◆ Work order ◆
Among the lines below, a stretch begins at the one with "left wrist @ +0" and ends at the one with "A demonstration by". Repeat that stretch exactly, ends included.

◆ Data extract ◆

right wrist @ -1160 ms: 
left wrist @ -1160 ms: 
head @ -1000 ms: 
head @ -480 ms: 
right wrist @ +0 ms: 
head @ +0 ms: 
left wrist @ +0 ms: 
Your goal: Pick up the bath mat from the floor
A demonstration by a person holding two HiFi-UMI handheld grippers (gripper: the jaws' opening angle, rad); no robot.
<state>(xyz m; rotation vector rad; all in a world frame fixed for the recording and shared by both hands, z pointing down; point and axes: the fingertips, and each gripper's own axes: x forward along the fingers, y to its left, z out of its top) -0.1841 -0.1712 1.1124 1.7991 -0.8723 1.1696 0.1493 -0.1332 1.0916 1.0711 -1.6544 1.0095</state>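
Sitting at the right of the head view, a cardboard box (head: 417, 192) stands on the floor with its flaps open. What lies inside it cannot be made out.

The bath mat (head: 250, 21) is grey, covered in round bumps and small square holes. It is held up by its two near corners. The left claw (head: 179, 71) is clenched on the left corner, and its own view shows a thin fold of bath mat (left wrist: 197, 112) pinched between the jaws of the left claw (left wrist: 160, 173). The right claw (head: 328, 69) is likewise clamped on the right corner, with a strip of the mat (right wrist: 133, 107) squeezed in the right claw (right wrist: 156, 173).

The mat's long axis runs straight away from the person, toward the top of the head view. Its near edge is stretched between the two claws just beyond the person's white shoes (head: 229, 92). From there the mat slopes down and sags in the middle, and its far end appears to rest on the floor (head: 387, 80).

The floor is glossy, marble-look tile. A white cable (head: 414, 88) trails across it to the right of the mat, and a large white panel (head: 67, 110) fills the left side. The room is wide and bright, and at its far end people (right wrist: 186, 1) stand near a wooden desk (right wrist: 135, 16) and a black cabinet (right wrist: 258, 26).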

◆ Expected output ◆
left wrist @ +0 ms: 
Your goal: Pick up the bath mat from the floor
A demonstration by a person holding two HiFi-UMI handheld grippers (gripper: the jaws' opening angle, rad); no robot.

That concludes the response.